• YOUR ASSIGNMENT
The lines below starting at the line containing "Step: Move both" and ending at the line containing "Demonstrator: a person" are to be repeated exactly, with both ends kept and nothing else added.

"""

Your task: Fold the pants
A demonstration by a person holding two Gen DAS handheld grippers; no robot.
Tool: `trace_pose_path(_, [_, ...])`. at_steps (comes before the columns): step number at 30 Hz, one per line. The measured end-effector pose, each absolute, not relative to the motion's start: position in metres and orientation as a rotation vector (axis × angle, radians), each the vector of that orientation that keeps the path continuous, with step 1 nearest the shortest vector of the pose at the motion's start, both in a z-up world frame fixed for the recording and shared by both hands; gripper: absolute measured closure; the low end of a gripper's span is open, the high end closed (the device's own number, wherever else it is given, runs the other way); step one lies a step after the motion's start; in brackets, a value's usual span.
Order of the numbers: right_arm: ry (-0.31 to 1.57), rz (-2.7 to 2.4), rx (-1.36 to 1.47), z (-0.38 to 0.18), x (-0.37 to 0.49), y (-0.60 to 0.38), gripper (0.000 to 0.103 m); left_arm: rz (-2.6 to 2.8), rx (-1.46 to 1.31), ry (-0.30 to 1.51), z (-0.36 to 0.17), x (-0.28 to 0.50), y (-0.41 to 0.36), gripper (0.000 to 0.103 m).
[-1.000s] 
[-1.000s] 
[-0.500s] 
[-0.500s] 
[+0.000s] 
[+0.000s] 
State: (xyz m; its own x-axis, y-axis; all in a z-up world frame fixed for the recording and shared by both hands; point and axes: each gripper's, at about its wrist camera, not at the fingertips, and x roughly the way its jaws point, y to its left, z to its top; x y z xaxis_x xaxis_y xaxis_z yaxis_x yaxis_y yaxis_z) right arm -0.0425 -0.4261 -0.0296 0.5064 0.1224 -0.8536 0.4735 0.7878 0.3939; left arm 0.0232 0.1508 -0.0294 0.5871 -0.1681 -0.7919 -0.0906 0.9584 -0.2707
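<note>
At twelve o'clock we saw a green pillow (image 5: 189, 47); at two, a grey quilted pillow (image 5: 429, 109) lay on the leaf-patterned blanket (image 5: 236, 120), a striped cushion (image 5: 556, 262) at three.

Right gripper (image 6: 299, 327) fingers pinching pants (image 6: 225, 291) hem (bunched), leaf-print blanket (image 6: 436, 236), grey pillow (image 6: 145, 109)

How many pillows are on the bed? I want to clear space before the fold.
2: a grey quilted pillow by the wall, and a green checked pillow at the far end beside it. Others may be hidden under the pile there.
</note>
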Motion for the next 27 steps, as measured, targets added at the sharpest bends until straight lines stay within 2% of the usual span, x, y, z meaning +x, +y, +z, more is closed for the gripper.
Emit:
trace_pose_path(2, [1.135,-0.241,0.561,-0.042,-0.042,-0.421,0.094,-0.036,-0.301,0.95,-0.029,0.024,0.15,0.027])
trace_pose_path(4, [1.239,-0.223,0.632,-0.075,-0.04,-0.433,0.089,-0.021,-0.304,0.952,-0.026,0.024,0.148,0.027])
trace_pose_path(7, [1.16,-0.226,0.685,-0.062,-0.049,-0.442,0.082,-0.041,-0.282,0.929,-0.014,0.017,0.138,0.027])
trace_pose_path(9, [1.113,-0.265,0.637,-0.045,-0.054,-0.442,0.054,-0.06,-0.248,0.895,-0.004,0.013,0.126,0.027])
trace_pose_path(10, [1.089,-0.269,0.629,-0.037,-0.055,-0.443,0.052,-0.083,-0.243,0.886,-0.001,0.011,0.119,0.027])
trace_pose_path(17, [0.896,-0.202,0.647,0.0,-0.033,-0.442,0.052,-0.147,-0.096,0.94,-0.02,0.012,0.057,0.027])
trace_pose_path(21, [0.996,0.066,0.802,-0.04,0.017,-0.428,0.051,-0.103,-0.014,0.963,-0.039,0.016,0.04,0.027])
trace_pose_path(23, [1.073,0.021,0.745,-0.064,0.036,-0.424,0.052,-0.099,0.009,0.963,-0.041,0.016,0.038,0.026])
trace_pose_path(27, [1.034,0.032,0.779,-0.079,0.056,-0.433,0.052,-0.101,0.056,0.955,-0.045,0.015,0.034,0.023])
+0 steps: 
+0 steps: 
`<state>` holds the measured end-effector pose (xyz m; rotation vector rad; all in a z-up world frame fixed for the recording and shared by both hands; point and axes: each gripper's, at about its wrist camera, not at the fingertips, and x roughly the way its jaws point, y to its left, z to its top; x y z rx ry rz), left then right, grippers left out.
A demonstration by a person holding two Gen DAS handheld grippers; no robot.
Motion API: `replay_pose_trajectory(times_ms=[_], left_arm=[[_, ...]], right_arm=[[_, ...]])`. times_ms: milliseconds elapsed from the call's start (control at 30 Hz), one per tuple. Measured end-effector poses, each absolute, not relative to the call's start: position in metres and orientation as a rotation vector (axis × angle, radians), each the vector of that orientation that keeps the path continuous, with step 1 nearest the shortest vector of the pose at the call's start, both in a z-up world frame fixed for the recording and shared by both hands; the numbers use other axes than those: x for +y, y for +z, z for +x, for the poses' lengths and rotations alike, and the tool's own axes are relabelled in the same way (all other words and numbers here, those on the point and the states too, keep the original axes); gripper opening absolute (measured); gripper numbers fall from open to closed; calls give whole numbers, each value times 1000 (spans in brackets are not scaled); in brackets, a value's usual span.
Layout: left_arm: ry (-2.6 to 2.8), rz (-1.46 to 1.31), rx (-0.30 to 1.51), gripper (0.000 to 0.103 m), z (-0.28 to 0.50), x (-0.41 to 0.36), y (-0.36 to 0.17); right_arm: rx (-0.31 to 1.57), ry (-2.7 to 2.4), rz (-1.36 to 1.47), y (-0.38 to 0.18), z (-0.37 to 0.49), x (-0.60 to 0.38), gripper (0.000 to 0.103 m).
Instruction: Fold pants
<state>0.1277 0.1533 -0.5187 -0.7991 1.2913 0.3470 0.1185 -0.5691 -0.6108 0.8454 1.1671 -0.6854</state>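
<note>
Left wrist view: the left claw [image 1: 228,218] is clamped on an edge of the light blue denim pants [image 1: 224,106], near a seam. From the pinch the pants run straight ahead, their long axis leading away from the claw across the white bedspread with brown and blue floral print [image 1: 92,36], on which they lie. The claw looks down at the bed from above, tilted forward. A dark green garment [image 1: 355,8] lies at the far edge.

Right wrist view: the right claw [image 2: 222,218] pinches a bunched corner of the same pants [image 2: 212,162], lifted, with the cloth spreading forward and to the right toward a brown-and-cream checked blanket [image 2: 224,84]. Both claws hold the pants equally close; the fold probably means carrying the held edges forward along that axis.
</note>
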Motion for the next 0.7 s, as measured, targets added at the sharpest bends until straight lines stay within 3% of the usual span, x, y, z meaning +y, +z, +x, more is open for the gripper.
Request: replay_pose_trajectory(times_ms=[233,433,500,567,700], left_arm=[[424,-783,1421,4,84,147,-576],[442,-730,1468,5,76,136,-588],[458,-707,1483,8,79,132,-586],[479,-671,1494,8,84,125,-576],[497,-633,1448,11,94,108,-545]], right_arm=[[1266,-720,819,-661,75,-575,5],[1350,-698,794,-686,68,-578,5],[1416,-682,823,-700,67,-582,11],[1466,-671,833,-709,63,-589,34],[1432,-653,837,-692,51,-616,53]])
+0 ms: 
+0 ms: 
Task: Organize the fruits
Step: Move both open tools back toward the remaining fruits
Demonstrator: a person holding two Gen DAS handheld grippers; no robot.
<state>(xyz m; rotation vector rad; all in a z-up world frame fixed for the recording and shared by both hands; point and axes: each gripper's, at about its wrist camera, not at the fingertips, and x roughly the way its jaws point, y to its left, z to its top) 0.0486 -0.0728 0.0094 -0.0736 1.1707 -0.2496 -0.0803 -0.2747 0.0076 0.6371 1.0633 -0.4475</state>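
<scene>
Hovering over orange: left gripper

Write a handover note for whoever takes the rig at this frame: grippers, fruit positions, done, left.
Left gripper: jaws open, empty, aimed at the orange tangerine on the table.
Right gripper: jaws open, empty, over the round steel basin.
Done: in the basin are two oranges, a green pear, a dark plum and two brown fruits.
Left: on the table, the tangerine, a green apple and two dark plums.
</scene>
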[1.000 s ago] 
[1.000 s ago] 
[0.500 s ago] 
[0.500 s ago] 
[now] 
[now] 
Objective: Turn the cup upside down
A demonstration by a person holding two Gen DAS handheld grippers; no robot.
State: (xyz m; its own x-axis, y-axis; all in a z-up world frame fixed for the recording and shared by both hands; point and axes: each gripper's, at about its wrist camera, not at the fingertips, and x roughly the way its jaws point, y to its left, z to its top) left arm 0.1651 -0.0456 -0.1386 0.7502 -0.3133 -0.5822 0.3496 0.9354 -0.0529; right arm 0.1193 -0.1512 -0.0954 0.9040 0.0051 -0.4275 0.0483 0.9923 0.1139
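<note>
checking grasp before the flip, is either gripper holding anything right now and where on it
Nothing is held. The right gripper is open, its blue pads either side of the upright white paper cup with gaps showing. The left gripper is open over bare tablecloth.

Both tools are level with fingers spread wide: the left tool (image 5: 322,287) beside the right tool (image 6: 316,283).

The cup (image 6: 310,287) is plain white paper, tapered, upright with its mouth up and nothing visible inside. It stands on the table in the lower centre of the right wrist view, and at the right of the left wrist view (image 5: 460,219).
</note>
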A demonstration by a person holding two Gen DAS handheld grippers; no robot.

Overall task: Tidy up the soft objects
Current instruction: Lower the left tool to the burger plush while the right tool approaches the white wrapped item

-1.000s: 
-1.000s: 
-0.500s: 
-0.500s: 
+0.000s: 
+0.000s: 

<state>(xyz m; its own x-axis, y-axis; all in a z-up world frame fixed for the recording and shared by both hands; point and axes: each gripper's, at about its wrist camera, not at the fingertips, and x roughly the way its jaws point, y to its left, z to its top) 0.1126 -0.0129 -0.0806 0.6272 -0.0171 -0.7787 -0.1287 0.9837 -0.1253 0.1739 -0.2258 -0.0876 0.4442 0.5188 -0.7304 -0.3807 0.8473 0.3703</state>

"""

• SOLVED EXERCISE
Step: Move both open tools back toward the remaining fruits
Demonstrator: a person holding two Gen DAS handheld grippers; no robot.

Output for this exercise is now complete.